– Годите! Пускай старшина скажет!
Старшина сказал:
– Спой новое, чего раньше не певала. Глядишь, переймём, на пользу пойдёт.
Она поклонилась и сразу, безо всякого вступления, завела песню сильным и чистым голосом, который то разворачивался в полную мощь, то стихал почти до шёпота. Тонкая сухая рука Кириллы была прижата к чёрной рясе с вышитым восьмиконечным крестом, пальцы чуть подрагивали.
Дальше следовал длинный перечень наслаждений, которые сулила влюблённым сизая голубица – вполне целомудренный, удивительно поэтичный. Аудитория, особенно женская её половина, слушала с затуманенными глазами. Лишь юродивый, отставив ковш, весь подёргивался и хищно раздувал ноздри. В выпученных глазах посверкивали безумные искры. Эраст Петрович усмехнулся: Божьему человеку, оказывается, тоже не чужда актёрская ревность.

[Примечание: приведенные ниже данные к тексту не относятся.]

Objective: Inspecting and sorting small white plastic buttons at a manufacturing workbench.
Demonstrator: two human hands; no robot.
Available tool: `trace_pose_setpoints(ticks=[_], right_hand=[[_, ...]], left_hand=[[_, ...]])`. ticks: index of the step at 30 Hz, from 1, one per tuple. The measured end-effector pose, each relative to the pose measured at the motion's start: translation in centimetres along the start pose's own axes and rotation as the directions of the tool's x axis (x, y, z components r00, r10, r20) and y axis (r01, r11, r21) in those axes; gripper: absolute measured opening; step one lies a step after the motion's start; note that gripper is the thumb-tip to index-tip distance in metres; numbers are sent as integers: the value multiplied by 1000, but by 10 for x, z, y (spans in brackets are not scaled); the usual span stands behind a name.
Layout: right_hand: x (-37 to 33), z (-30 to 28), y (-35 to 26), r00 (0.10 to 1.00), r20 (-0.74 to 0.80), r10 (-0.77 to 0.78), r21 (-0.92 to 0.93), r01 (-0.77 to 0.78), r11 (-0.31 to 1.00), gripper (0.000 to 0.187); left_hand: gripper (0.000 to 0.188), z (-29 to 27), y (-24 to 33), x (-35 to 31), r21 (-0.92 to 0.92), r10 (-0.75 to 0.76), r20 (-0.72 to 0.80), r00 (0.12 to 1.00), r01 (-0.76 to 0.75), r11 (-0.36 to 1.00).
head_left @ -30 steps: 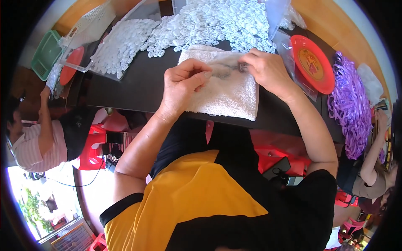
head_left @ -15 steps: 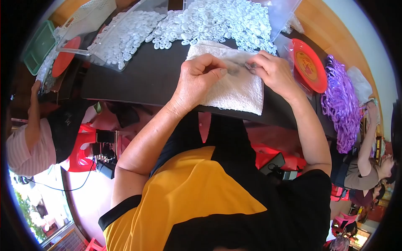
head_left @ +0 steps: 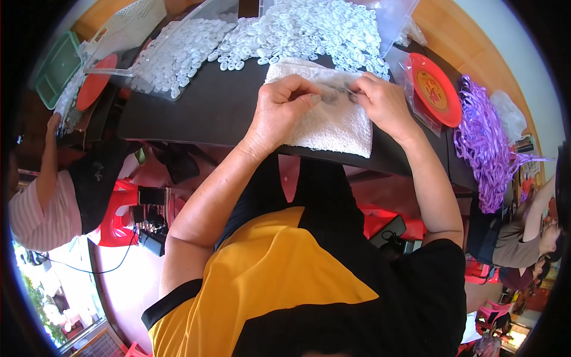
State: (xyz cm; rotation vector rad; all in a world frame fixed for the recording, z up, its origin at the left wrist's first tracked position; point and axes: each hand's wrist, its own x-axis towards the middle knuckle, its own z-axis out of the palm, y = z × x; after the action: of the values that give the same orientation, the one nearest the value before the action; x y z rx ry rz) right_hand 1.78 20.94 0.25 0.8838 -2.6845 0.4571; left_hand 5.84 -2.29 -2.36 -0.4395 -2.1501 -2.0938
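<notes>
My left hand [head_left: 281, 110] hangs over a folded white towel [head_left: 339, 134], thumb and forefinger pinched together. My right hand [head_left: 385, 106] is closed in a pinch above the towel's far right part. Some small dark thing shows at its fingertips, too small to name. Between the two hands, a few small greyish-black bits or marks [head_left: 329, 95] show on the towel. What the left fingertips hold, if anything, cannot be made out. Just beyond the towel spreads a large heap of small white oval plastic pieces [head_left: 315, 30].
A clear plastic bin [head_left: 178, 53] at the left has more white pieces inside. Red round plates [head_left: 437, 89] and a bundle of purple ribbons [head_left: 479, 149] are at the right. A white basket [head_left: 128, 24] and green tray [head_left: 57, 70] stand far left. Other people work on both sides.
My right hand has shifted slightly, with its fingertips still pinched. My left hand keeps nearly the same place. On the far right, a purple strand now stretches out from the ribbon bundle.
</notes>
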Motion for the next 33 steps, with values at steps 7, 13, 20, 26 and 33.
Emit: trace_pose_setpoints(ticks=[7, 13, 20, 26, 33], right_hand=[[-1, -3, -1, 996, -35, 87, 20, -87, 996, 7], [-3, 3, -29, 976, -218, 2, 161, 34, 986, 4], [0, 1, -44, 977, -211, -28, 186, 68, 980, 6], [0, 2, -57, 987, 3, 162, 647, -126, 752, 6], [10, 11, -67, 963, 99, 251, 830, -219, 513, 8]], left_hand=[[8, 3, 2, 1, 33, 7, 1, 1000, -7, 999], [8, 1, 2, -4, 14, 28, -37, 999, -27, 1000], [8, 5, 5, -7, 75, 110, -58, 992, -105, 992], [9, 3, 12, -6, -25, 0, -44, 999, -1, 1000], [11, -3, 11, -7, -227, -91, -37, 995, 80, 971]])
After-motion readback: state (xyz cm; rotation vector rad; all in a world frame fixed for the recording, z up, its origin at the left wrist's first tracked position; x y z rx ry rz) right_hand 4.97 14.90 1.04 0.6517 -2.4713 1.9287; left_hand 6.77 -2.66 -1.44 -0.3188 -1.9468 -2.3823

Песня неторопливо текла дальше.
Теперь пошло описание невзгод, которые ожидают девушку, выбравшую путь монашеского служения. Слушатели внимали напряжённо, ловя каждое слово. Но бедному старшине покою всё не было – едва от него отстал статистик, как привязался отец Викентий, и ну давай нашёптывать что-то.

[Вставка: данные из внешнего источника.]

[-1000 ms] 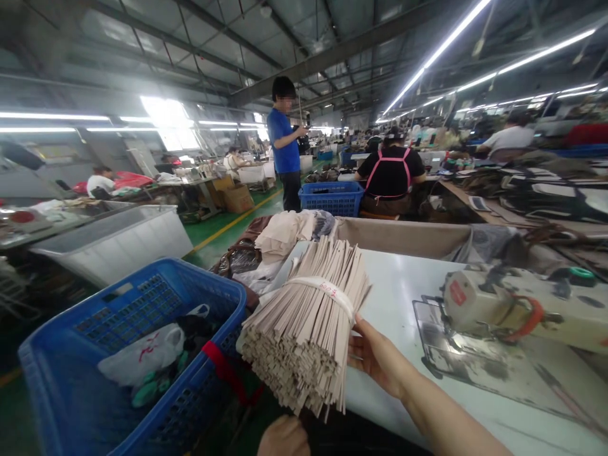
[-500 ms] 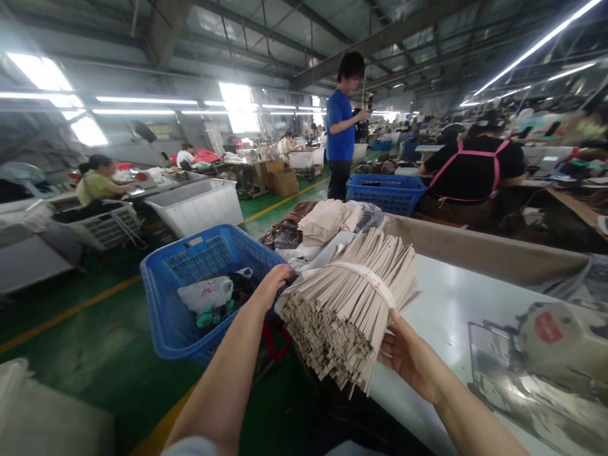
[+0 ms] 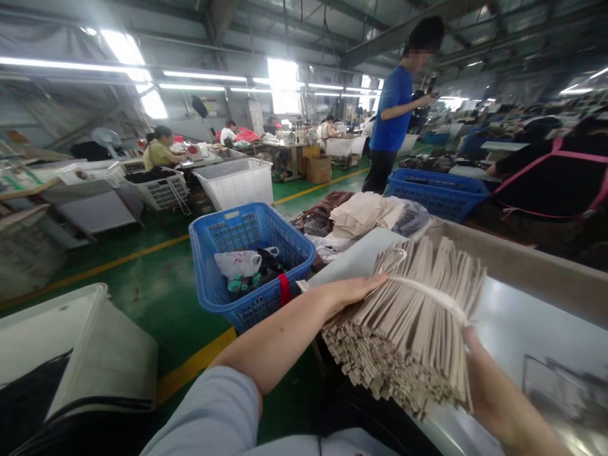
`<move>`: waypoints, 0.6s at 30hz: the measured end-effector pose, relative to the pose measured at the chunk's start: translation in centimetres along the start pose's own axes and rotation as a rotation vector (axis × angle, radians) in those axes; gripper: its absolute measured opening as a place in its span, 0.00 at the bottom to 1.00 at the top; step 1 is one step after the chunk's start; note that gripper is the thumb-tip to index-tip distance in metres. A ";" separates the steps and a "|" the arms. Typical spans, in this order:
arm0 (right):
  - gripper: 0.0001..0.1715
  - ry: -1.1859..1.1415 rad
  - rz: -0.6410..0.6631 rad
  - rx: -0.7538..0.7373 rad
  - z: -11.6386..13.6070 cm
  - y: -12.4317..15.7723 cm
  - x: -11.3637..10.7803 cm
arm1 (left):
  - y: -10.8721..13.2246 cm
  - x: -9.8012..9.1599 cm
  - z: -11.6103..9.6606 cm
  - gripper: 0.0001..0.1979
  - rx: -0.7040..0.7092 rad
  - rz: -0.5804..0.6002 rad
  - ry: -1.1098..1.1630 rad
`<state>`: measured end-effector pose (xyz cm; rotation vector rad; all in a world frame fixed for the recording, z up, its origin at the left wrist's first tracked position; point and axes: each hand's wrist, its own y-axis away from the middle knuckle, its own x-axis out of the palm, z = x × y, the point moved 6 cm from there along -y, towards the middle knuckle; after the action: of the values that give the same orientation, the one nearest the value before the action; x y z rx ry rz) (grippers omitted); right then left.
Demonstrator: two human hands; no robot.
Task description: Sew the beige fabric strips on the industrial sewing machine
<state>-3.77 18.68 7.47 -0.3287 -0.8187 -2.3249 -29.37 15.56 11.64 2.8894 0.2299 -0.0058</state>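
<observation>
Bundle [image 3: 408, 323] of tan strips sits at the table [image 3: 513, 329] edge, tie band on — left hand [image 3: 349, 291] flat on top, right hand [image 3: 479, 373] cupping its side. Nothing pulled out yet.

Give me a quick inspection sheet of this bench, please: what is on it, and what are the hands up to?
Surface: pale grey worktable, glossy, with a raised beige back edge.
Job's things: thick bundle of beige flat strips, tied with a white band, lying over the table's near edge.
Clutter: folded beige fabric pile and dark bags at the table's far end.
Grips: left hand lies flat on the bundle; right hand supports its other side.
Cables: nothing seen.
Surroundings: blue plastic basket holding a white bag, green floor with yellow line, other people at benches.
</observation>
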 end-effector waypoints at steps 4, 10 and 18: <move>0.42 -0.065 -0.074 -0.029 0.0 1.0 0.3 | 0.6 1.2 1.4 0.36 -0.173 0.156 0.103; 0.33 -0.145 -0.145 -0.182 0.3 1.2 2.3 | 1.3 2.9 2.5 0.36 -0.271 0.208 0.292; 0.30 -0.099 -0.088 -0.335 3.2 1.6 4.1 | 3.3 2.5 -3.2 0.32 0.032 0.151 0.291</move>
<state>-5.76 17.72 12.43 -0.5649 -0.4930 -2.5452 -26.41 13.61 15.50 2.9219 0.0612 0.4428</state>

– Это уж как водится, – нетерпеливо и довольно громко сказал длиннобородый.
На него недовольно заоборачивались.
Героиня песни тем временем отложила пряжу и пошла за советом к отцу-матери. Поклонилась в пояс, заплакала, просит научить, кого ей слушать и за кем идти – за сизой голубкой или за чёрной. Отец отвечает:
У матери, разумеется, иная аргументация – ей жалко дочку, да и внуков хочется. Песня была нескончаемая, но, поразительное дело, публике нисколько не надоедала.

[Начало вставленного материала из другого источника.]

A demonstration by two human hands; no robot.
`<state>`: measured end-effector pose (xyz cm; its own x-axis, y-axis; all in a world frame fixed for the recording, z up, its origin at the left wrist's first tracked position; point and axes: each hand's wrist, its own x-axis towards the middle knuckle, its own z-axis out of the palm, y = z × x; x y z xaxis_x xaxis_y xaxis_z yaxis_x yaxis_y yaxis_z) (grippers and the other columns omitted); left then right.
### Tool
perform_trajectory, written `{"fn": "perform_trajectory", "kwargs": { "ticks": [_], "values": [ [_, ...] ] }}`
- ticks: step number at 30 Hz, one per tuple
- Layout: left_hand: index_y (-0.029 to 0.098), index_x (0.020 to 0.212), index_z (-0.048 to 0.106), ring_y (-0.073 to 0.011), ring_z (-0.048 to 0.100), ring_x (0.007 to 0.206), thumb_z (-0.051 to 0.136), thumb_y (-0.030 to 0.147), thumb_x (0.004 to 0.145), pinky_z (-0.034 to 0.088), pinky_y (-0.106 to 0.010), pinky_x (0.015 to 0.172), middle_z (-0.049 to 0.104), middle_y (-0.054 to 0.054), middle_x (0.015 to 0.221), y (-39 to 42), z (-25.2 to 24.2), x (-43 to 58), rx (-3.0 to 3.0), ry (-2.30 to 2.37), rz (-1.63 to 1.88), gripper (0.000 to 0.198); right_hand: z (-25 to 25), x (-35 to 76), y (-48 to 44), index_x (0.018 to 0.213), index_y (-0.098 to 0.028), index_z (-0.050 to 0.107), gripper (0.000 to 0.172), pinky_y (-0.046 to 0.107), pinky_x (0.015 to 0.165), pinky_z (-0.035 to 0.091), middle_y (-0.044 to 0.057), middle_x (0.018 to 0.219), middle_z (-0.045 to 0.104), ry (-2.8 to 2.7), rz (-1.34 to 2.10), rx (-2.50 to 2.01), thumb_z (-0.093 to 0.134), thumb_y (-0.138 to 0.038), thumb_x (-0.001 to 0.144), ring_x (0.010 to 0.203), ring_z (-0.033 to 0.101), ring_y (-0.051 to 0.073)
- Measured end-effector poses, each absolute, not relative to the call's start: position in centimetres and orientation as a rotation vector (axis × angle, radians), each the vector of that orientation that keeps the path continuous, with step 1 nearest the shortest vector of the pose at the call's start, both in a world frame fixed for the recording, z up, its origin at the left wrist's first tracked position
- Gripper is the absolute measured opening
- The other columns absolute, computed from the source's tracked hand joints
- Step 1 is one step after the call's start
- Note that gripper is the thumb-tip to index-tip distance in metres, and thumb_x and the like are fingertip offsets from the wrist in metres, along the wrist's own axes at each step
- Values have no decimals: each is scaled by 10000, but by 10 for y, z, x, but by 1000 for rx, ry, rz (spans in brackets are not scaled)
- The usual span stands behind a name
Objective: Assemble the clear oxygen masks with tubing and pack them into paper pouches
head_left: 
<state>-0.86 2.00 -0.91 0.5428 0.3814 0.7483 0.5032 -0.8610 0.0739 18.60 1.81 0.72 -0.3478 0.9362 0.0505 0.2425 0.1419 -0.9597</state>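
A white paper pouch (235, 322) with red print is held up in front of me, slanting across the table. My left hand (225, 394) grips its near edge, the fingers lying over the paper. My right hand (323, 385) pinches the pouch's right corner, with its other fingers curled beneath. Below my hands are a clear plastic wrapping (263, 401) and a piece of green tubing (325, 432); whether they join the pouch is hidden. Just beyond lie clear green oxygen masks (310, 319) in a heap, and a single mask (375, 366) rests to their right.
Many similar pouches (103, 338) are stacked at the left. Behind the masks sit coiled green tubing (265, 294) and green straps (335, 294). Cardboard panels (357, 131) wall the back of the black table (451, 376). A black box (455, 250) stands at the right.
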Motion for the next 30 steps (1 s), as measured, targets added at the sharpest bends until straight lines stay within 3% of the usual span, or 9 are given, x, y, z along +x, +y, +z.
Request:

Евпатьев наклонился к Эрасту Петровичу, прошептал:
– Это ведь притча про свободу выбора, не более и не менее. Что там ваши Кант с Шеллингом. Наша религия – самая свободная из всех, на такой рабами не вырастают.
Фандорину самому стало интересно, за какой из голубиц отправится героиня, но это так и осталось тайной. На строфе: «И сказала им красна девица свою волюшку, слово твёрдое» песня внезапно оборвалась.
Раздался истошный вопль. Он был так душераздирающ, так страшен, что, ещё даже не поняв, в чём дело, завизжали женщины, испуганно закричали дети. И лишь в следующий миг все увидели – у блаженного Лаврентия начался приступ.
– Про-па-даю! Оссссподи, пропадаю!!! – выл юродивый. – А-а-а-а!!! Мочи нет!
Оттолкнув кинувшихся к нему мужиков, да с такой силой, что двое или трое повалились на пол, припадочный разбежался и ударился головой об угол печи.
Упал, по разбитому лбу потекла кровь, но чувств не лишился.
– Слаб! Грешен! – уже не яростно, а жалобно заныл блаженный. – Не могу спасти люди Твоя! Научи, Господи! Помогайте, архангелы Гавриил и Михаил! Увы мне, беспользному!
К нему не решались подойти.
Несчастный сидел на полу, размеренно колотился и без того окровавленной головой о печку, в стороны летели красные брызги.
Растерялись все кроме Шешулина. Честно говоря, послушав бредовые рассуждения ученейшего Анатолия Ивановича о «биологической машине», Эраст Петрович решил, что психиатр серьёзного к себе отношения не заслуживает, но теперь был вынужден переменить мнение.
Шешулин действовал быстро и уверенно.
Вышел вперёд, прикрикнул на баб:
– Уймитесь, кликуши! Он для вас старается.
Мужикам велел:
– Воды! Холодной!
Крепко взял Лаврентия за плечо, развернул и – шлёп! шлёп! – влепил две увесистые пощёчины. По избе прокатился вздох, и стало тихо.
Умолк и блаженный, вытаращился на решительного барина в очках.
Анатолию Ивановичу подали чугунок с водой, и доктор вылил её святому человеку на голову. Быстро обвязал промытую рану на лбу носовым платком. Потом крепко взял юродивого ладонями за виски, наклонился.